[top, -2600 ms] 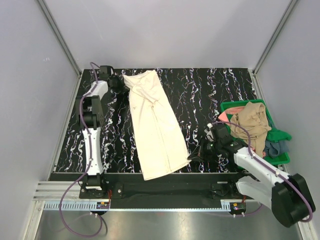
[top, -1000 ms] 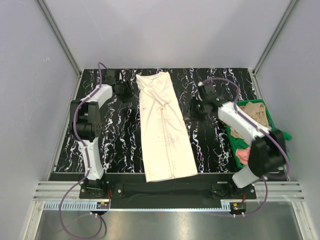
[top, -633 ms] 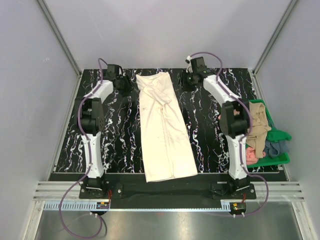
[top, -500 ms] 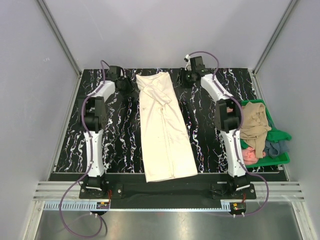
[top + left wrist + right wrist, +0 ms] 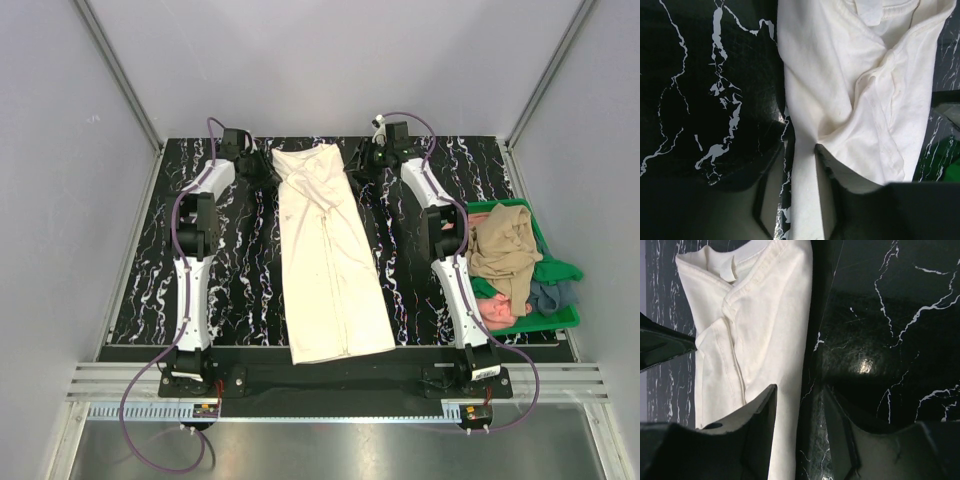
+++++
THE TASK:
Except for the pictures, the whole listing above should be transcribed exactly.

OUTPUT OF THE TASK:
[top, -2600 ms] 
[top, -1000 ms] 
[top, -633 ms] 
[top, -500 ms] 
[top + left wrist + right wrist, +0 ms] 

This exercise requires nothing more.